In the future, we will improve our method to make it possible to be widely used in the detection of extremely small ellipses and half-baked ellipse in images of robots, especially in the hardware and software of video stream processing applications, which is a challenge for most existing methods. The following suggestions could further improve the performance and increase the availability of this method in practical robot applications:
(1) The basic algorithm used in the ellipse detection step is the most commonly used method in the OpenCV library. If better performance is needed, the execution speed and performance of the whole method could be improved by replacing the steps of ellipse fitting with faster and better algorithms.

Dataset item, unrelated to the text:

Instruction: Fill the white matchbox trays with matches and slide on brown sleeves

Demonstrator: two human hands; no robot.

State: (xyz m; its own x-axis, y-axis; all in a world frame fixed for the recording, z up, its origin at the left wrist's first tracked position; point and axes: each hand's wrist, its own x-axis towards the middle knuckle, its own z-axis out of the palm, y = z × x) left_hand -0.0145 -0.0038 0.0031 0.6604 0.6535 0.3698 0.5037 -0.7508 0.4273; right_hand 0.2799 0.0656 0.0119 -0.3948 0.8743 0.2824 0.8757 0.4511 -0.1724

(2) If the robot’s camera is not perfectly calibrated or has large distortion, it may lose tracking of elliptical targets at close range. In this case, only a small part of the pattern is visible at an oblique angle, resulting in the circle being considered non-elliptical by the camera. Of course, any ellipse detection algorithm has this problem. To improve the detection performance when the robot’s camera is too close to the ellipse pattern, a robust tracker (such as a redundant pattern calibrator or correlation discrimination filter) can be used instead of tracking the target ellipse through the detector.